■ **Data shown**

---

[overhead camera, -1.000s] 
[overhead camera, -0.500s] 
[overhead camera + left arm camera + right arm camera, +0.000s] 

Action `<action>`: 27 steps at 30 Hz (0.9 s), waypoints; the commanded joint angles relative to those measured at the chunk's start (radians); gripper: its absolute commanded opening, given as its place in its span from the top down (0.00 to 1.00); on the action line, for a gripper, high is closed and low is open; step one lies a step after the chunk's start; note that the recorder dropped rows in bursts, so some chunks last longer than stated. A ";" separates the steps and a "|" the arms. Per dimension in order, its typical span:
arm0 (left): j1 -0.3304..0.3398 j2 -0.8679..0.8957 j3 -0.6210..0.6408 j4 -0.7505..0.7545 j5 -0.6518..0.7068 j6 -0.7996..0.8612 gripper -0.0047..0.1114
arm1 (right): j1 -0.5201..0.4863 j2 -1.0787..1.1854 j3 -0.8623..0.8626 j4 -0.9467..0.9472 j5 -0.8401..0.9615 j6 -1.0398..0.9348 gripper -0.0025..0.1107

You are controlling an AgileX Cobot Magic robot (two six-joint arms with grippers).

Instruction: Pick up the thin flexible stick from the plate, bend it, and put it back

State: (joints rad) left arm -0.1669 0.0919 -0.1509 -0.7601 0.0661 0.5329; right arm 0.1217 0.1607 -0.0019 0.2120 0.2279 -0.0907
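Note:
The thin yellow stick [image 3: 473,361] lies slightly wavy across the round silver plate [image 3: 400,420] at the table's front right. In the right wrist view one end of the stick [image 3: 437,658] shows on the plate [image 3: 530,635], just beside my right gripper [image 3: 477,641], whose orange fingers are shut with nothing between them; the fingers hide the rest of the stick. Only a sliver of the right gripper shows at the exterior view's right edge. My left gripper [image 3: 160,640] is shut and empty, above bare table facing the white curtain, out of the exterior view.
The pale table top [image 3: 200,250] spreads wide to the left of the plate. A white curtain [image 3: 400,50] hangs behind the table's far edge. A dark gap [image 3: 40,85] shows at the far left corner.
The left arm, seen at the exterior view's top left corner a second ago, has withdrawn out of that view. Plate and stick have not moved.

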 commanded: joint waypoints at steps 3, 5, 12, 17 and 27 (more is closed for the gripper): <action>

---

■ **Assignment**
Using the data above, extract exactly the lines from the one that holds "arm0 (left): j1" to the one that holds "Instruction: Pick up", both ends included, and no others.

■ **Reply to the task**
arm0 (left): j1 -0.3304..0.3398 j2 -0.8679..0.8957 j3 -0.6210..0.6408 j4 -0.7505..0.7545 j5 -0.6518..0.7068 j6 -0.7996..0.8612 gripper -0.0047..0.1114
arm1 (right): j1 -0.5201..0.4863 j2 -1.0787..1.1854 j3 -0.8623..0.8626 j4 -0.9467..0.9472 j5 -0.8401..0.9615 j6 -1.0398..0.9348 gripper -0.0025..0.1107

You are controlling an AgileX Cobot Magic robot (two six-joint arms with grippers).

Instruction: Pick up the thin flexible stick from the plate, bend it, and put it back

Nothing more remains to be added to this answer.